_RECORDED INFORMATION:_
· · · · ·
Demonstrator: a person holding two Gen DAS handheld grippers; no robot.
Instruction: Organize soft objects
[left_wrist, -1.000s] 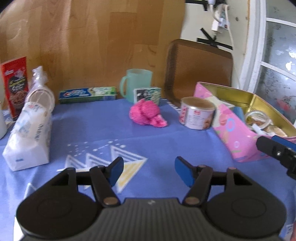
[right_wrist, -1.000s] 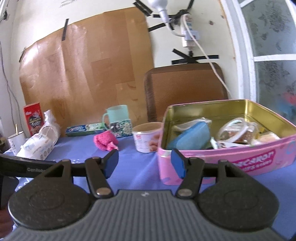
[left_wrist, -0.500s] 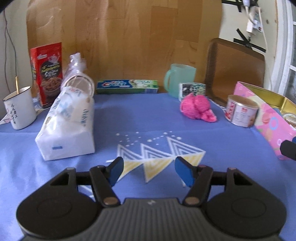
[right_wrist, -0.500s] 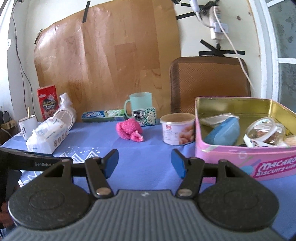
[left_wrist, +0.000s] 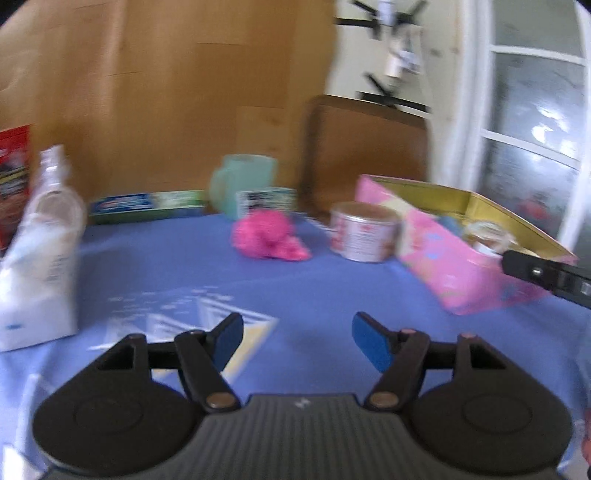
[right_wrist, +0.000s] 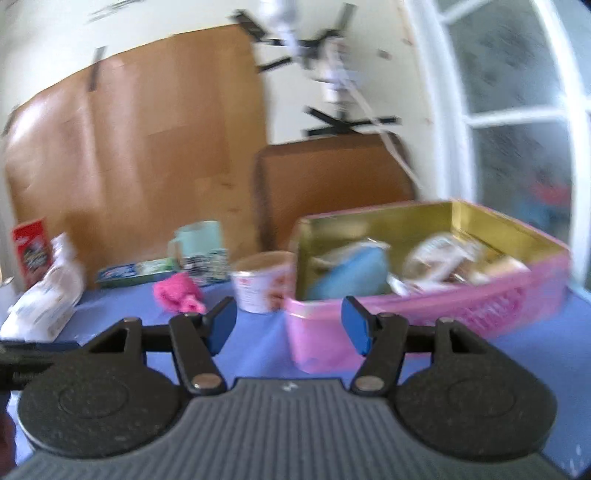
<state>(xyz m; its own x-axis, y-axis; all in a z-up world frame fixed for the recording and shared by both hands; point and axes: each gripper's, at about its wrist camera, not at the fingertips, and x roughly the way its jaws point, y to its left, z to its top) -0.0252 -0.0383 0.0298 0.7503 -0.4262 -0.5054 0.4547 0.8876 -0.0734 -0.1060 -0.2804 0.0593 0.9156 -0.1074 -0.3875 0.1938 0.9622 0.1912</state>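
Ahead of my left gripper, whose matt black plastic body carries smooth blue pads, lies a fuzzy pink knitted cloth lump on the matt blue tablecloth. To its right, before my right gripper, stands a pink tin box with a glossy gold metal lining. Far left, a crinkly white plastic-wrapped pack; behind, a smooth translucent green plastic mug.

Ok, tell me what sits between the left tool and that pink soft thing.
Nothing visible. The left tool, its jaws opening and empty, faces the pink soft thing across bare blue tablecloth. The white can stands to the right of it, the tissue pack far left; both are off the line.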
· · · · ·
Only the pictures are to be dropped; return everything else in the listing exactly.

Demonstrator: a person holding two Gen DAS handheld grippers; no robot.
Instruction: Organize soft objects
[left_wrist, -1.000s] 
[right_wrist, -1.000s] 
[left_wrist, -0.500s] 
[right_wrist, -0.500s] 
[left_wrist, +0.000s] 
[right_wrist, +0.000s] 
<state>(xyz m; its own x-axis, y-axis; all in a z-up world frame fixed for the recording and shared by both hands; point and axes: each gripper's, at about its wrist camera, not at the fingertips, and x roughly the way its jaws point, y to its left, z to its top) -0.0252 -0.0383 0.0298 0.7503 -0.4262 -0.5054 0.4547 0.8876 -0.0734 -0.1060 -0.2804 0.0593 0.9156 -0.1074 -0.3875 0.1938 0.9622 0.1912</state>
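Ahead of my left gripper, whose matt black plastic body carries smooth blue pads, lies a fuzzy pink knitted cloth lump on the matt blue tablecloth. To its right, before my right gripper, stands a pink tin box with a glossy gold metal lining. Far left, a crinkly white plastic-wrapped pack; behind, a smooth translucent green plastic mug.

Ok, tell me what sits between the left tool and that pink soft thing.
Nothing visible. The left tool, its jaws opening and empty, faces the pink soft thing across bare blue tablecloth. The white can stands to the right of it, the tissue pack far left; both are off the line.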

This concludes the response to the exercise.